▶ **Assignment**
Restate word for word the line containing "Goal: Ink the" and every following line in the material below, up to and including the last one.

▶ **Available data**
◆ ◆ ◆

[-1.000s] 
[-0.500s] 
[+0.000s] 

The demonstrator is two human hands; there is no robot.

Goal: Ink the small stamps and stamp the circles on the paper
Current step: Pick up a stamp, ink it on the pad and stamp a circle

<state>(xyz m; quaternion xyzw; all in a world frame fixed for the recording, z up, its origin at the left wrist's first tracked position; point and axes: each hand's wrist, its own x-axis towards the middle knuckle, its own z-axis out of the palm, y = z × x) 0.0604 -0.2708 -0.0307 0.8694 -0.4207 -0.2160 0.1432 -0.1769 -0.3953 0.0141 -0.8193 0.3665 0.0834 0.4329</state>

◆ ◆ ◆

▶ **Task solution**
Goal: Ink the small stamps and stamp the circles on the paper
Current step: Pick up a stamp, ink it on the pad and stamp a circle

<state>(xyz m; quaternion xyzw; all in a world frame fixed for the recording, z up, its origin at the left wrist's first tracked position; point and axes: each hand's wrist, its own x-axis towards the middle knuckle, its own z-axis out of the palm, y = z × x) 0.0604 -0.2708 -0.0307 0.8694 -0.4207 -0.2160 0.1432 -0.1769 -0.3953 0.0141 -0.8193 0.3665 0.0834 0.4329</state>

The exercise requires no additional content.